[Problem to solve]:
For this exercise, copy all the data exactly and include none of the pictures.

[Records for this exercise]:
=== Section Start ===

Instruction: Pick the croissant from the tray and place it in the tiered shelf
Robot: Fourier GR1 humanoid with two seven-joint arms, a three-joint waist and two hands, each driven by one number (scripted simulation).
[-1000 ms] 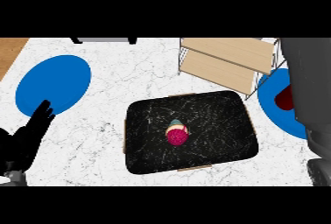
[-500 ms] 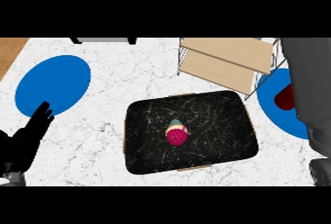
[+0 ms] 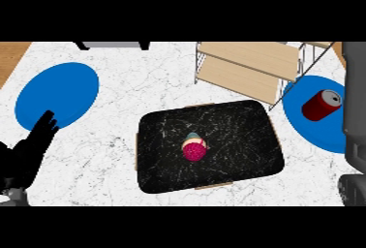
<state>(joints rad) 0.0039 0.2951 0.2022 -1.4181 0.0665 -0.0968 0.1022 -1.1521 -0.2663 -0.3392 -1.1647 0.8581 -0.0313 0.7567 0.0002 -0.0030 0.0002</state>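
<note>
Sitting mid-tray (image 3: 236, 121), the small pink item (image 3: 194, 149) does not look like a croissant, so a misidentified grasp is possible. The left hand (image 3: 28, 150) rests with fingers straight at the worktop's left edge; the red can (image 3: 321, 104) beside the tiered shelf (image 3: 250, 68) could be knocked.

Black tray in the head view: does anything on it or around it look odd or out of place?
Yes. The black tray holds no croissant, only a small pink-topped, cupcake-like item. A red soda can lies tipped on the right blue plate. The wooden tiered shelf sits askew to the counter edge.
</note>
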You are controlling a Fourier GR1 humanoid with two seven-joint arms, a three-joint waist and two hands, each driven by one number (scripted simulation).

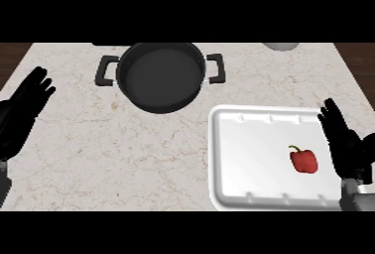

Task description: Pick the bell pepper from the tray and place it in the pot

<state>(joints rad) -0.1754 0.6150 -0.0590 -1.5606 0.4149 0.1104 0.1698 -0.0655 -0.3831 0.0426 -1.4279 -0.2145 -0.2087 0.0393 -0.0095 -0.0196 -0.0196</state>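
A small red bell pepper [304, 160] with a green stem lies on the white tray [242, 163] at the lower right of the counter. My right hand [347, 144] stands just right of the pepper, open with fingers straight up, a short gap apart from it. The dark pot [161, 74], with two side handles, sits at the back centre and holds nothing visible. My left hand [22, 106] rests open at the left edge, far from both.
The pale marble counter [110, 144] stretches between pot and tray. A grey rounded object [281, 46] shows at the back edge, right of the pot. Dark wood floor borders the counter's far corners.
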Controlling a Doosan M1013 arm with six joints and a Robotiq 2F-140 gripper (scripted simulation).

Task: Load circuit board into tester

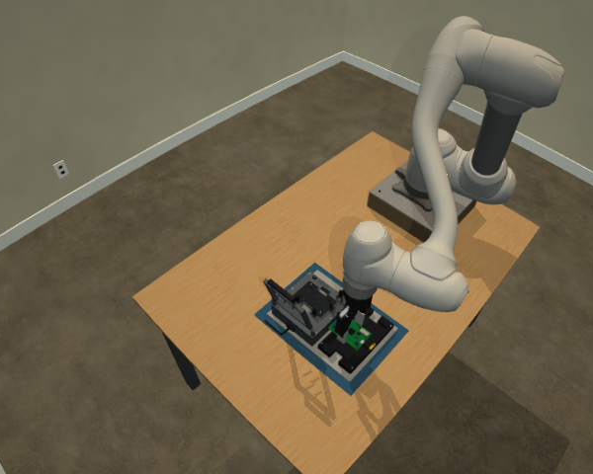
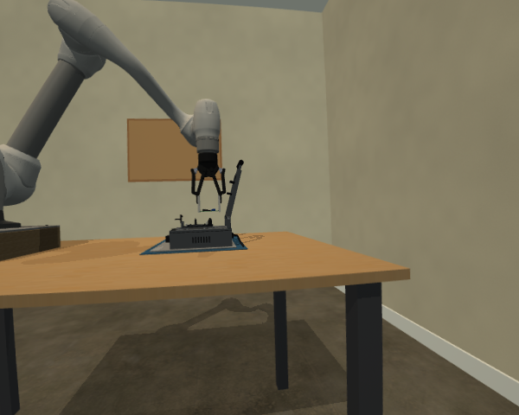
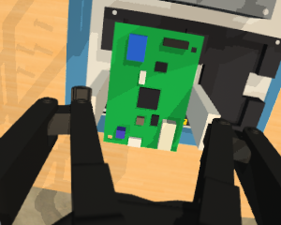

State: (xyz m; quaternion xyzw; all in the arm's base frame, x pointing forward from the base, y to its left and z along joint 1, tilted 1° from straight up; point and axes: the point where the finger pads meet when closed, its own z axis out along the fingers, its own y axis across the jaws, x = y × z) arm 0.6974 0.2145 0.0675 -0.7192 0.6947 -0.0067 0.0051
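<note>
Tester (image 1: pixel 306 306) stood beside the tray (image 1: pixel 361 352) on a blue mat (image 1: pixel 355 385), its lid (image 2: pixel 233 192) raised just beside the gripper (image 2: pixel 208 209). Circuit board (image 3: pixel 152 84) hung clamped by its long edges between the half-closed fingers, lifted above the tray.

Arm base (image 1: pixel 383 199) at 2 o'clock on table (image 1: pixel 225 285). Gripper (image 1: pixel 349 326) holds green board (image 1: pixel 357 334) over tray (image 1: pixel 376 347); tester (image 1: pixel 306 306) at its 10 o'clock, lid up.
</note>
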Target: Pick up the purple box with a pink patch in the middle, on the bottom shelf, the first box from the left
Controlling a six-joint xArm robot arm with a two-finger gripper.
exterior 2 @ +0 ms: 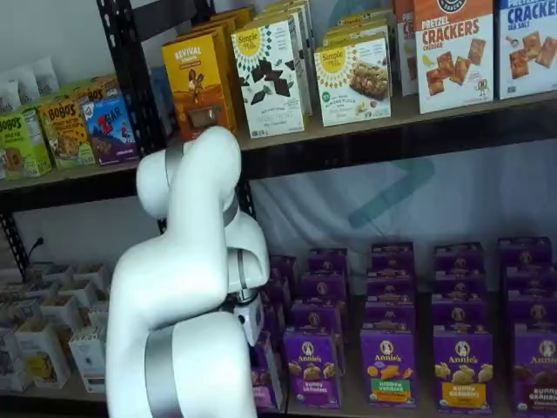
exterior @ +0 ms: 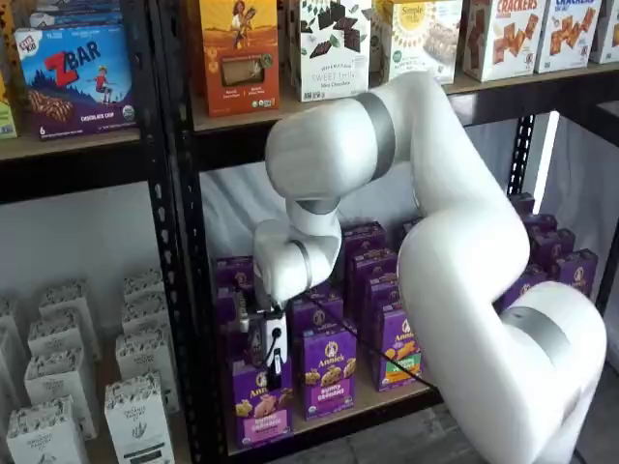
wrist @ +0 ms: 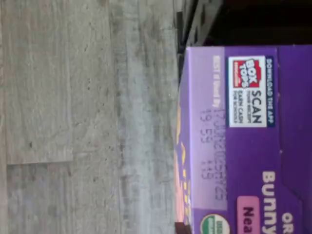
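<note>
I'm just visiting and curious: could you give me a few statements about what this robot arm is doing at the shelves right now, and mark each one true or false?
1. The end effector is closed on the purple box. True.
2. The purple box stands on the top shelf. False: it stands on the bottom shelf.
3. An orange box stands on the shelf above. True.
4. The purple box's front has a green band. False: the band is pink.
5. The wrist view shows a Box Tops label on the box. True.
</note>
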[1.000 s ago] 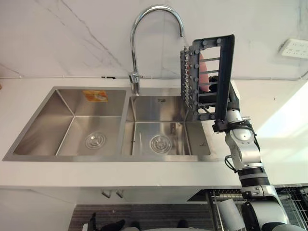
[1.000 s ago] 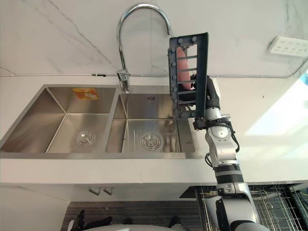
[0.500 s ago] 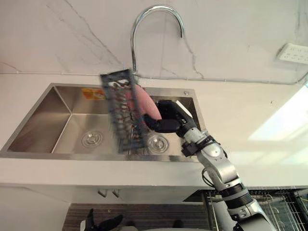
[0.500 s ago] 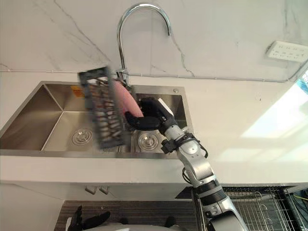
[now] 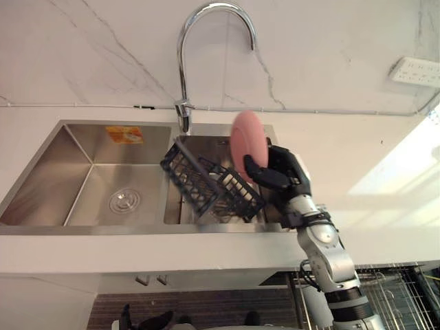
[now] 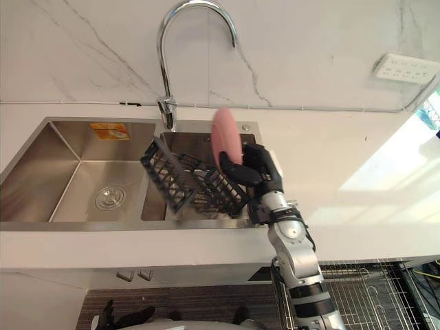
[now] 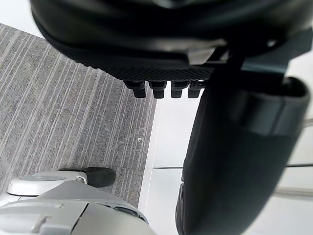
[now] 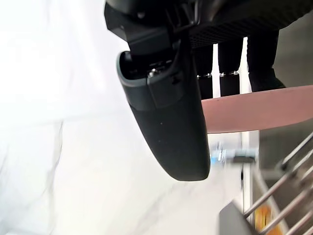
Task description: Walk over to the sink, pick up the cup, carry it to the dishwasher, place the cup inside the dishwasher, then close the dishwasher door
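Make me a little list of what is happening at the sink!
Held: pink plate, standing on edge above the sink
Holder: right robot hand, fingers curled round the plate
In sink: black rack, tilted in the right basin
Behind: curved tap
Other hand: left robot hand, low by the floor

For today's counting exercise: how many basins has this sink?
2: the left basin, with its drain showing, and the right basin, with a tilted dark rack in it. None seems hidden.
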Motion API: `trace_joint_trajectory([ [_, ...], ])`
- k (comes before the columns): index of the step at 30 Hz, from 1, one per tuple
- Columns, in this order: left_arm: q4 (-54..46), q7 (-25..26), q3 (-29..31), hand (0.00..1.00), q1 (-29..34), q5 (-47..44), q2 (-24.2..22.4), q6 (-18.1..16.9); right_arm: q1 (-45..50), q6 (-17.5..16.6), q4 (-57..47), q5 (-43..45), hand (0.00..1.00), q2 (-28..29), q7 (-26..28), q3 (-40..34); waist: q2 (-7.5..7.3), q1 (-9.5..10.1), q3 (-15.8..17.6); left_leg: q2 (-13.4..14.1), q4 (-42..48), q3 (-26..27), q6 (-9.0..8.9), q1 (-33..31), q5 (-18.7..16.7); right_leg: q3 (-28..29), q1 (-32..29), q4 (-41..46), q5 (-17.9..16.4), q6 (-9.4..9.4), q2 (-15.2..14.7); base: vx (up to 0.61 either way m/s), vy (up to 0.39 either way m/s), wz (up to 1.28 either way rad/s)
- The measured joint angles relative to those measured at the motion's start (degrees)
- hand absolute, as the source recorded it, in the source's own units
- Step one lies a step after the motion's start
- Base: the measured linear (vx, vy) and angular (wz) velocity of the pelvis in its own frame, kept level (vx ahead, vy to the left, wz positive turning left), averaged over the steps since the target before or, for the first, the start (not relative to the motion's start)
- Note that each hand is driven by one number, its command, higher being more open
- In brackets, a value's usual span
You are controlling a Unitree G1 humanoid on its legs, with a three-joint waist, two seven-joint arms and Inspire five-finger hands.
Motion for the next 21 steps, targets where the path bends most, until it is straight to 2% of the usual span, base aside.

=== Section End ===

[Problem solution]:
Instruction: Pick the croissant from the tray and place it in the tiered shelf
Robot: Fourier GR1 humanoid with two seven-joint arms, a three-joint waist and two hands, each driven by one number (scripted simulation).
[-1000 ms] 
[-500 ms] 
[+0 ms] 
<state>(joints rad) 0.0039 0.2951 0.2022 -1.4181 0.0665 -0.0968 0.1022 -1.1521 -0.2663 -0.3392 -1.1647 0.8581 -0.0313 0.7567 0.0002 -0.0030 0.0002</state>
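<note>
Sitting mid-tray (image 3: 236, 121), the small pink item (image 3: 194, 149) does not look like a croissant, so a misidentified grasp is possible. The left hand (image 3: 28, 150) rests with fingers straight at the worktop's left edge; the red can (image 3: 321, 104) beside the tiered shelf (image 3: 250, 68) could be knocked.

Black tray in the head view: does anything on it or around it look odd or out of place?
Yes. The black tray holds no croissant, only a small pink-topped, cupcake-like item. A red soda can lies tipped on the right blue plate. The wooden tiered shelf sits askew to the counter edge.
</note>
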You are controlling a Fourier GR1 humanoid with two seven-joint arms, a three-joint waist and two hands, each driven by one number (scripted simulation).


Task description: Pick the bell pepper from the tray and place it in the pot

<state>(joints rad) -0.1754 0.6150 -0.0590 -1.5606 0.4149 0.1104 0.1698 -0.0655 -0.3831 0.0426 -1.4279 -0.2145 -0.2087 0.0393 -0.0095 -0.0196 -0.0196</state>
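A small red bell pepper [304, 160] with a green stem lies on the white tray [242, 163] at the lower right of the counter. My right hand [347, 144] stands just right of the pepper, open with fingers straight up, a short gap apart from it. The dark pot [161, 74], with two side handles, sits at the back centre and holds nothing visible. My left hand [22, 106] rests open at the left edge, far from both.
The pale marble counter [110, 144] stretches between pot and tray. A grey rounded object [281, 46] shows at the back edge, right of the pot. Dark wood floor borders the counter's far corners.
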Controlling a Doosan M1013 arm with six joints and a Robotiq 2F-140 gripper (scripted simulation).

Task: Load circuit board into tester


State: (xyz m; quaternion xyzw; all in the arm's base frame, x pointing forward from the base, y to its left and z along joint 1, tilted 1° from straight up; point and axes: the point where the finger pads meet when closed, its own z axis out along the fingers, its own y axis across the jaws, x = y × z) arm 0.6974 0.2145 0.0675 -0.7192 0.6947 -0.0067 0.0051
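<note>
Tester (image 1: pixel 306 306) stood beside the tray (image 1: pixel 361 352) on a blue mat (image 1: pixel 355 385), its lid (image 2: pixel 233 192) raised just beside the gripper (image 2: pixel 208 209). Circuit board (image 3: pixel 152 84) hung clamped by its long edges between the half-closed fingers, lifted above the tray.

Arm base (image 1: pixel 383 199) at 2 o'clock on table (image 1: pixel 225 285). Gripper (image 1: pixel 349 326) holds green board (image 1: pixel 357 334) over tray (image 1: pixel 376 347); tester (image 1: pixel 306 306) at its 10 o'clock, lid up.
</note>
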Target: Pick up the purple box with a pink patch in the middle, on the bottom shelf, the first box from the left
Controlling a six-joint xArm robot arm with a two-finger gripper.
exterior 2 @ +0 ms: 
exterior @ +0 ms: 
wrist @ +0 ms: 
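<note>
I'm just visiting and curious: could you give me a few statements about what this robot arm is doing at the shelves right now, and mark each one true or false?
1. The end effector is closed on the purple box. True.
2. The purple box stands on the top shelf. False: it stands on the bottom shelf.
3. An orange box stands on the shelf above. True.
4. The purple box's front has a green band. False: the band is pink.
5. The wrist view shows a Box Tops label on the box. True.
</note>
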[1.000 s ago] 
[1.000 s ago] 
[0.500 s ago] 
[0.500 s ago] 
[now] 
[now] 
[now] 
[now] 
Task description: Walk over to the sink, pick up the cup, carry it to the dishwasher, place the cup inside the dishwasher, then close the dishwasher door
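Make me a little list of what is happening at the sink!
Held: pink plate, standing on edge above the sink
Holder: right robot hand, fingers curled round the plate
In sink: black rack, tilted in the right basin
Behind: curved tap
Other hand: left robot hand, low by the floor

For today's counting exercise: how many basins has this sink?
2: the left basin, with its drain showing, and the right basin, with a tilted dark rack in it. None seems hidden.
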Motion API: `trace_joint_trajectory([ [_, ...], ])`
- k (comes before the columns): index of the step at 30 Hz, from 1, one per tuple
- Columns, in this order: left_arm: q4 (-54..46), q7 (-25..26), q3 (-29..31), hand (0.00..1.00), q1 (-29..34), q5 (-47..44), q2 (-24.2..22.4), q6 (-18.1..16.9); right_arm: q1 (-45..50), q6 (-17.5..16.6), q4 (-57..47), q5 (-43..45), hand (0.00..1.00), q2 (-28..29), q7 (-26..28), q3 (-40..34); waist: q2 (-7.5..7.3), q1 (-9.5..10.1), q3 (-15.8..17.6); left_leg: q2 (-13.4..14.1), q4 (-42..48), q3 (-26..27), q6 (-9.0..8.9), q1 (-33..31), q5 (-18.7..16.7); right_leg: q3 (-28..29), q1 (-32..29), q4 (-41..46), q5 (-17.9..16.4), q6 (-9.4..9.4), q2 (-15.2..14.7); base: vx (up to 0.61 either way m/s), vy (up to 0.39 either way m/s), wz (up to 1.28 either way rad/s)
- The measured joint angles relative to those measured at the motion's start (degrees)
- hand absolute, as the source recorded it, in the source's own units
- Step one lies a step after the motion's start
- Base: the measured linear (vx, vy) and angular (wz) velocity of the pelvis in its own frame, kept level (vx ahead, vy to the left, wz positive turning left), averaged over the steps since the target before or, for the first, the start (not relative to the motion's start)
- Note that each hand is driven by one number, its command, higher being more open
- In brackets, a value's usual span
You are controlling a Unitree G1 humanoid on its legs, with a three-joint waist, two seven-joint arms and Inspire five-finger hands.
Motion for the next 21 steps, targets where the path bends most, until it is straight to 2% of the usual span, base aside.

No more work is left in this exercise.